I didn't tell you in my last post, but my best friend when I was growing up, a girl named Tracy, we were pretty much inseparable. We were always over at each others'houses etc. Her parents were like my second parents. Her dad made life sized statues out of bronze and sold them for quite a bit of money at art sales around the country. They had a place here and one in Florida. Her dad had heart surgery in May and just really never recovered from that and was kept in a medically induced coma. They moved him to a different hospital at the end of June. He died of a heart attack on July 5th.:( It's sad that I didn't get to say good-bye or see him one last time. But I couldn't afford to fly to Florida. Her mom is taking it really hard. There was never much affection in that family when I was there..no hugging, kissing, I love yous, etc. But I know that her parents loved each other and it must be really hard for her mom right now. She's totally lost.
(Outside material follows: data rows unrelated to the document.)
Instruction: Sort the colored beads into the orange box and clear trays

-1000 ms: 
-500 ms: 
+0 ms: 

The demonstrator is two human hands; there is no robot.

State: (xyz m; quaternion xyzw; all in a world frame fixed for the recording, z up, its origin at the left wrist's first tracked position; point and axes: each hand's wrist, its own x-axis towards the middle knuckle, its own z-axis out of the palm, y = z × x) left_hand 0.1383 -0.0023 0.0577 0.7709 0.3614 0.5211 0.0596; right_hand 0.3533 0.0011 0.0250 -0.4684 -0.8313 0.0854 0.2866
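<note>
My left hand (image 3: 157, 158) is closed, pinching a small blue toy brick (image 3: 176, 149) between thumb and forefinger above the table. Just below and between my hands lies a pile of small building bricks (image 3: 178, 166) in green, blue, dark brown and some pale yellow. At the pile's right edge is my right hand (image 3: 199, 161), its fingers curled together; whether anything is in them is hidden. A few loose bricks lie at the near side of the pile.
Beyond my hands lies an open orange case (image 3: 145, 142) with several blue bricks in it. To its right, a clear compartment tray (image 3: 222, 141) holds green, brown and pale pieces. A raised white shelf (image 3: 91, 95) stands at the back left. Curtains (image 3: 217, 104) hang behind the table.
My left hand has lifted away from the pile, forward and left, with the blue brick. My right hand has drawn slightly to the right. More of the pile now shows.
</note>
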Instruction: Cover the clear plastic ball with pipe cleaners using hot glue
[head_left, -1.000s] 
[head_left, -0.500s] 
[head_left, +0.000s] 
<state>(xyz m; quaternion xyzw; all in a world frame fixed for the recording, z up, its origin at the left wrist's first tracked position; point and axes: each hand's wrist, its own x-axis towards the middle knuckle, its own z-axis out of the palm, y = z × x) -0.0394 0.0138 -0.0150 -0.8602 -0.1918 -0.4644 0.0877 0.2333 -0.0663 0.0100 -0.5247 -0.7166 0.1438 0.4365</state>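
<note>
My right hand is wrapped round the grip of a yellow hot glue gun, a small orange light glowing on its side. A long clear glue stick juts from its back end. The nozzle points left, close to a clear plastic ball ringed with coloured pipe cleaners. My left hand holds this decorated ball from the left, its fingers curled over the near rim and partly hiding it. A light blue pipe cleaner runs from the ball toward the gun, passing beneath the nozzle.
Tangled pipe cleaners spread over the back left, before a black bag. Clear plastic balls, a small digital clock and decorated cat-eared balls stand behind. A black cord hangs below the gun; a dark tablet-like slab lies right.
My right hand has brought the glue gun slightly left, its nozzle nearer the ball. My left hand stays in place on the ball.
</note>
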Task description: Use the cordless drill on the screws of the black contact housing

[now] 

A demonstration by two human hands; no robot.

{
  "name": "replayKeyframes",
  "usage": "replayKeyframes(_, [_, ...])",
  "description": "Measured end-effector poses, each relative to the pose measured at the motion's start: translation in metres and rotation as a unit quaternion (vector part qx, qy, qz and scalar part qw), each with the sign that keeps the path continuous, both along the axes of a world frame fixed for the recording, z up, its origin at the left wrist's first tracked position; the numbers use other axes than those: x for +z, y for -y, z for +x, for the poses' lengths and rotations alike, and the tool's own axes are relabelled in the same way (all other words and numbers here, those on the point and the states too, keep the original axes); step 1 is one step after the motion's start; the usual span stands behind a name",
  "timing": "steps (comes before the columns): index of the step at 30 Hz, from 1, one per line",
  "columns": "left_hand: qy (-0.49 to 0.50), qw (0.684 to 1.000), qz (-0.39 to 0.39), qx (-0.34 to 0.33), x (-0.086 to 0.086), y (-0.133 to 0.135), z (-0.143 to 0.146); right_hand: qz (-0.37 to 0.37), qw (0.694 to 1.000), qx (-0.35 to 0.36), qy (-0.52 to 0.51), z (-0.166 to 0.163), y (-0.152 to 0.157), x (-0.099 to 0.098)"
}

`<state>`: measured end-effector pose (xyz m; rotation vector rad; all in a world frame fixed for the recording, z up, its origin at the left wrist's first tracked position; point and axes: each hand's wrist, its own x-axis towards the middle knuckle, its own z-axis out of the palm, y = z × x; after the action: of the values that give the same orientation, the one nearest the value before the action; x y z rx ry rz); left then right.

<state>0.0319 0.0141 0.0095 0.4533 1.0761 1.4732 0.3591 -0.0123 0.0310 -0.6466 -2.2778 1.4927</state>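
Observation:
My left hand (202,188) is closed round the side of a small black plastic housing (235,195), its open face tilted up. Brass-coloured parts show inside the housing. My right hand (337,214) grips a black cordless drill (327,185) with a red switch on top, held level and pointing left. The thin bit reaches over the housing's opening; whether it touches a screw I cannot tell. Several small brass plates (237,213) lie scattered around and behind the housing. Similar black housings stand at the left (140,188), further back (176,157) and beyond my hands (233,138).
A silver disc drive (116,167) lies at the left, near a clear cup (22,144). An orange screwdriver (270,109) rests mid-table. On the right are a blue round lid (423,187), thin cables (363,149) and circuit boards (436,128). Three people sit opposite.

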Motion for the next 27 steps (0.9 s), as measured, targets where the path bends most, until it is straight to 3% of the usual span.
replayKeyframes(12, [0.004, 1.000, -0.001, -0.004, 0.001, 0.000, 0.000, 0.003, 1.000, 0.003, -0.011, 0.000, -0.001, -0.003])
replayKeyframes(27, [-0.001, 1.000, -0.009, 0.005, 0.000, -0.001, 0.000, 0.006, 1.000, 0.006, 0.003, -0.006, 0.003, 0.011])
Tracy and her husband are planning on taking over the business (if her mom will let her). She can make things out of bronze as well. So I guess they'll be moving to Florida sometime soon. Tracy had lived in Florida for awhile when she was married the first time. Her husband was abusive, so she took her two kids and came back to Colorado. She met a guy here (they are the ones that got married in Vegas last July that I wrote about). Her kids are teens now. I hope everything works out for them. I think this time is good for Tracy and her mom. They have never been close and her mom didn't treat her the best when we were growing up. She was always grounded. Was told that she should get whichever guy she could, because she wasn't pretty enough to get many guys. Her mom didn't want a girl in the first place, she wanted a boy, but Tracy came first. Rodd came later. So she doted on Rodd. Tracys' dad tried to make it up to Tracy by giving her money and things when she needed it. Just a weird situation.

Mike B called the other night..shocked me. So I went and hung out with him Friday night. He's a cool guy, but not my type. He's shorter than me and thin. I feel like an Amazon!LOL Plus he drinks too much and too often.

I heard from one of my 'friends' that some woman here in town was calling me a slut. I don't know what the hell that is about. I sent her a message saying she needed to say it to my face, considering she doesn't even know me. She wrote back and said that she never said any of those things, that HE instigated the talk and that HE called me that. So I don't know who I'm supposed to believe. He wasn't that good of a friend. I don't go out with people in this town for that reason. Go out with someone once and you're fucking everyone.

Then my ex-brother-in-law, Tad...he was married to my youngest sister Cindy at one time. Anyway, he has been a friend for years. I don't feel anything else for him. This isn't a friggin' Springer show. But he's been after me for years now. He says I lead him on...if I'm talking too nice to him or whatever, I guess. So I quit talking to him much, quit answering his texts, etc. Well then on one of the friend sites yesterday, he sends me a question asking how I feel about him and everything.:( I don't want to hurt his feelings, but he KNOWS that I don't feel that way dammit. I don't want to even deal with this. It's ridiculous. He's a nice guy and everything, but not for me. He's just lonely. He has told people in the past that he's in love with me. That's what caused all the problems in the first place. Whatever, ya know?